Show each line in the listing below that contains the word "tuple".
<<<<
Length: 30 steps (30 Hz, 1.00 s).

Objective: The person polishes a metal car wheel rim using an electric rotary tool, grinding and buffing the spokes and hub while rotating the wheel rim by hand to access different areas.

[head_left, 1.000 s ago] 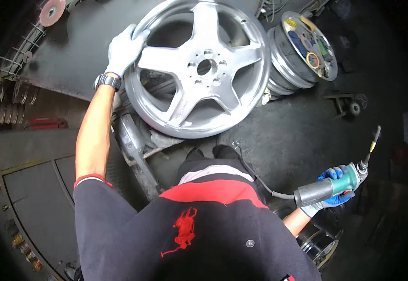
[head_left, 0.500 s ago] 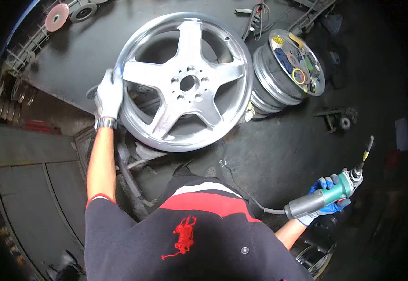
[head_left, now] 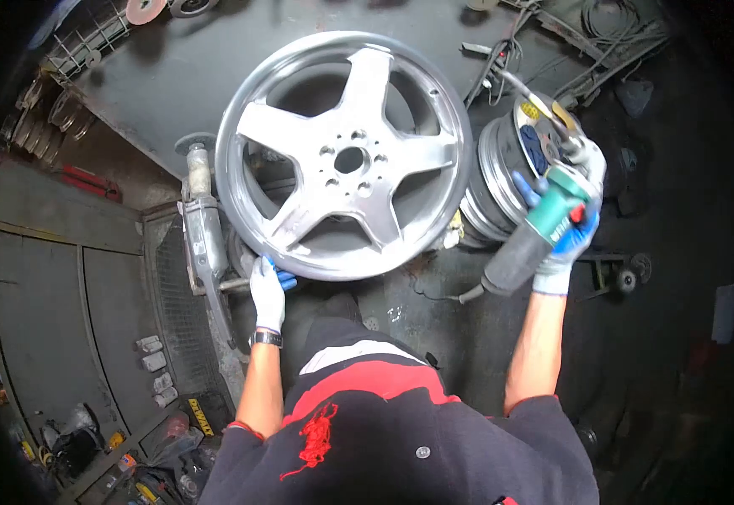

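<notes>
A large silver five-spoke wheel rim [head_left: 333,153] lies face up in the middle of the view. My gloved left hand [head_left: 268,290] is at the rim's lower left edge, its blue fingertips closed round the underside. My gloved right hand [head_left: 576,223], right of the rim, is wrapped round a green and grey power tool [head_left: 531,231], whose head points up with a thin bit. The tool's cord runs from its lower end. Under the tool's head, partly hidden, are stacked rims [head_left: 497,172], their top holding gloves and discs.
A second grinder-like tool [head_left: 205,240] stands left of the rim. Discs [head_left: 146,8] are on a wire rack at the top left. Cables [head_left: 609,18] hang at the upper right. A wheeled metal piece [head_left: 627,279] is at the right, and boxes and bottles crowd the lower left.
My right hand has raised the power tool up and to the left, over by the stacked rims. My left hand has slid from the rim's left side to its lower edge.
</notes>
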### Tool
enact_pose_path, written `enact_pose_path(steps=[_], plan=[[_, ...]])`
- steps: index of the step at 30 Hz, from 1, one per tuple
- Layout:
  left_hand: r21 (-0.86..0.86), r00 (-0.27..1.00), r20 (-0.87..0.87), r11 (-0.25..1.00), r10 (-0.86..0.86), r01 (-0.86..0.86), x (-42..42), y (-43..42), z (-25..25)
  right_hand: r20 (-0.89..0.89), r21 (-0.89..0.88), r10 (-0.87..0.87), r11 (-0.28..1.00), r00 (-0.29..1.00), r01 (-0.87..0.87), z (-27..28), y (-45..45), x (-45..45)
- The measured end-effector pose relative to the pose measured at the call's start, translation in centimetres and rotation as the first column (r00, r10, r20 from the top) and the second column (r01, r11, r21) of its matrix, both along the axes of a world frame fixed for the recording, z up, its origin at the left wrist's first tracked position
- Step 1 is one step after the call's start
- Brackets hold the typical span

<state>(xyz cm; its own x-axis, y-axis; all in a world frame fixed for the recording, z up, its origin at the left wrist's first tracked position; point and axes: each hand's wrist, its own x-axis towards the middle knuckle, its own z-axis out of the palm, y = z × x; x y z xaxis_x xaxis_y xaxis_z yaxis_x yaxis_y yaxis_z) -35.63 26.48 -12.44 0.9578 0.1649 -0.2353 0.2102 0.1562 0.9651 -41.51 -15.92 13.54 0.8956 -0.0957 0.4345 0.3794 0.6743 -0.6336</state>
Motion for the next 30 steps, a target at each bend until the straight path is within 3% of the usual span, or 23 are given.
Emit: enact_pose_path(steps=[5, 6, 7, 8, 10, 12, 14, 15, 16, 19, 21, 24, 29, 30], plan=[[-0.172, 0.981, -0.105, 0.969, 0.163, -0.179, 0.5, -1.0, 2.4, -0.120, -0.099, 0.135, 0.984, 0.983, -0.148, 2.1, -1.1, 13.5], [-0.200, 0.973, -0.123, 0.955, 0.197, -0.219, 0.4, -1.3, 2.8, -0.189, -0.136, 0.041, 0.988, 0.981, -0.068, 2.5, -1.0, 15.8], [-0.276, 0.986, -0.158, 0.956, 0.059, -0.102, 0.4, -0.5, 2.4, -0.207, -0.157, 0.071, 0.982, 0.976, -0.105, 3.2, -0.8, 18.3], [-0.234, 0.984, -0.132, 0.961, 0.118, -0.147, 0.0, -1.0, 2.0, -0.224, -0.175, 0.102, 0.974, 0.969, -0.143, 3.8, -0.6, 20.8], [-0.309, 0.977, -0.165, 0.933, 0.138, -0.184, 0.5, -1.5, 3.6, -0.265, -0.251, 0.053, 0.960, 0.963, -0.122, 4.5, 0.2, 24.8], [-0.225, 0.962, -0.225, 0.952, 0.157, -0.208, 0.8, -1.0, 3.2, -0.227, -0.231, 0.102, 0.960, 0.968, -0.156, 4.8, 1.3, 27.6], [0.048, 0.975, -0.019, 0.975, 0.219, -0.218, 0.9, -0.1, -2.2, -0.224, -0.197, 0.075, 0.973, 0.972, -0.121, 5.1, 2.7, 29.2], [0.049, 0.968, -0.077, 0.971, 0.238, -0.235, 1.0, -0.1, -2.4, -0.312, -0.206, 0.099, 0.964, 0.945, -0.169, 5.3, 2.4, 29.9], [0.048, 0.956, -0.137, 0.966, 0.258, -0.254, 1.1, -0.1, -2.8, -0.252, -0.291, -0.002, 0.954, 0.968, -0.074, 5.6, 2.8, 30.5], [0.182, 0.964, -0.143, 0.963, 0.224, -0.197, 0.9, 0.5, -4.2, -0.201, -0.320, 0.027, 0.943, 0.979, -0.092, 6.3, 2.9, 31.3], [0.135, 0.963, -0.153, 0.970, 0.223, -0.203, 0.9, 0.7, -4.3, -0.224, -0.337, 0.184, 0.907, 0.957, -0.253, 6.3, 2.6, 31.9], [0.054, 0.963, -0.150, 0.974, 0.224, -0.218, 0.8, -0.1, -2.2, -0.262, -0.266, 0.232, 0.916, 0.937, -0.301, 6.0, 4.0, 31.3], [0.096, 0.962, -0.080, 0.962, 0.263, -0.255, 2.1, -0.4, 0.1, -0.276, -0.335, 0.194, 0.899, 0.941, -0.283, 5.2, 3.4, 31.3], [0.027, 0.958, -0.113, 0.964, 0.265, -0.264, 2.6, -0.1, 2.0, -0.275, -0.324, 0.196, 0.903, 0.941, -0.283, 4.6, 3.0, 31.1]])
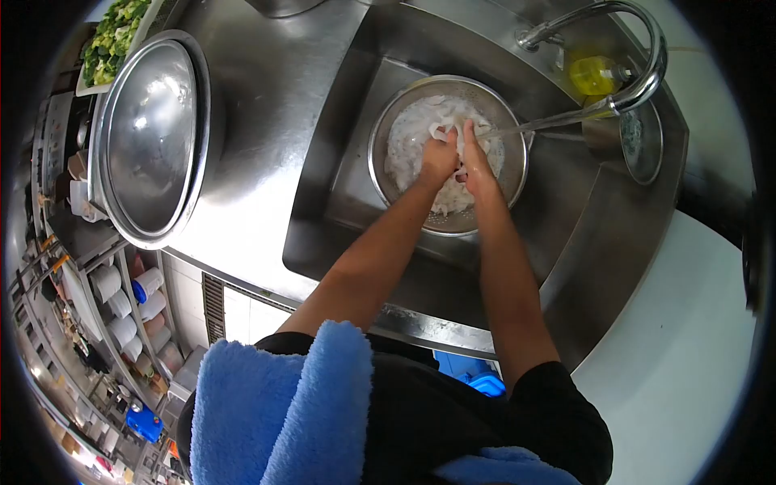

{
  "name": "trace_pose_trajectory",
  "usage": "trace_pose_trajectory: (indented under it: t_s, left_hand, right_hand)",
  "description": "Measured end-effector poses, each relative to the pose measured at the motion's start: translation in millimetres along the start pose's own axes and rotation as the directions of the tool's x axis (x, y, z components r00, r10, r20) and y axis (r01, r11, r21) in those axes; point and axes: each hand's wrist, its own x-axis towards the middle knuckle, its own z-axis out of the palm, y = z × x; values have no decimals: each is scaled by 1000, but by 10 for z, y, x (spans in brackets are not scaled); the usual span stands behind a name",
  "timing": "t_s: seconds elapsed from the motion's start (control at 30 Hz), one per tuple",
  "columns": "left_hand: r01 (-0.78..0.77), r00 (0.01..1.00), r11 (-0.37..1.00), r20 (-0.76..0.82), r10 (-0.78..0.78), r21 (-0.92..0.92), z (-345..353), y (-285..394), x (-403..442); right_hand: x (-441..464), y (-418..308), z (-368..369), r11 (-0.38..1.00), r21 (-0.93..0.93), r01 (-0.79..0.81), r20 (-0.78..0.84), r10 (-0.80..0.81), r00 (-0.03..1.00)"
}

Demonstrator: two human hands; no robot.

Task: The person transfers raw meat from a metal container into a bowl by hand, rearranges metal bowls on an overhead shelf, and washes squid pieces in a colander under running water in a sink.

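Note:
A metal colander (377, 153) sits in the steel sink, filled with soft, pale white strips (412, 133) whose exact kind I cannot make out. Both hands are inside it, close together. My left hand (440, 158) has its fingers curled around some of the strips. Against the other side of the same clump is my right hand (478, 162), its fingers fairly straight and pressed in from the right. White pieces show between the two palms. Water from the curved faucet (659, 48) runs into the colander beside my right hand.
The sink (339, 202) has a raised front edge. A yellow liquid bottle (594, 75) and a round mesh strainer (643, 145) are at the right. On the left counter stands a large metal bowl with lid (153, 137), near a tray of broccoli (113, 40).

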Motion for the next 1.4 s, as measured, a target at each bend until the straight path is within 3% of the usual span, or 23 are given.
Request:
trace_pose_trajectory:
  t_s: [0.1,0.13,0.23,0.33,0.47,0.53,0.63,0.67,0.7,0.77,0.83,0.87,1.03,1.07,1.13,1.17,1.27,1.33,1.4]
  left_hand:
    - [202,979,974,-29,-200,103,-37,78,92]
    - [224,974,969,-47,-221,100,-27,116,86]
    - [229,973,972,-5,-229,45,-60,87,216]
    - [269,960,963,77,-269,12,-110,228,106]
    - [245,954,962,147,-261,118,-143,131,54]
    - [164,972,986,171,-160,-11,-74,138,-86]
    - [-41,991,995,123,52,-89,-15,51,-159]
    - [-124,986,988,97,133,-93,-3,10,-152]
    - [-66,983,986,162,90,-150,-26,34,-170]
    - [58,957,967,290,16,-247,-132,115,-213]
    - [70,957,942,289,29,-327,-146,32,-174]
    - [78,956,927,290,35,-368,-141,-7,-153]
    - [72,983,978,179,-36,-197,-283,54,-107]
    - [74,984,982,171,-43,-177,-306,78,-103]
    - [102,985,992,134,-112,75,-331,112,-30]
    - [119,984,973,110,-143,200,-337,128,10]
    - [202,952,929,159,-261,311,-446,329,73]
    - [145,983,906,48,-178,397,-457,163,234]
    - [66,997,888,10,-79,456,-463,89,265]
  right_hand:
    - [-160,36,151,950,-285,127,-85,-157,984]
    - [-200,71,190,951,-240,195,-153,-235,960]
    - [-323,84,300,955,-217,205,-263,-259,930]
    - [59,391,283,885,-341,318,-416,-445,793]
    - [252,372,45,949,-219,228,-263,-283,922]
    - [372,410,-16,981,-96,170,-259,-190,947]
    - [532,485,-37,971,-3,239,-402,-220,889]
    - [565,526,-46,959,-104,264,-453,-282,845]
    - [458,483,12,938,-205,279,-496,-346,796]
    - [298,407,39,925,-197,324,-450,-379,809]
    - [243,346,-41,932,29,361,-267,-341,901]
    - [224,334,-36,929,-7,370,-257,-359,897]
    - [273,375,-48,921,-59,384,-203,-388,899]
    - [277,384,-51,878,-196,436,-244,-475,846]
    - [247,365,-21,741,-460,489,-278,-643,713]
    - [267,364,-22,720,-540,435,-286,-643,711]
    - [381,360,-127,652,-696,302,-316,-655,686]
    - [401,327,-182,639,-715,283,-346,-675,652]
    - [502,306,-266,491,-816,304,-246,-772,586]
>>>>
▸ **Result for this exercise**
- steps: index of the step at 30 Hz, from 1, one per tuple
  "timing": "t_s: seconds elapsed from the motion's start (control at 30 Hz), one per tuple",

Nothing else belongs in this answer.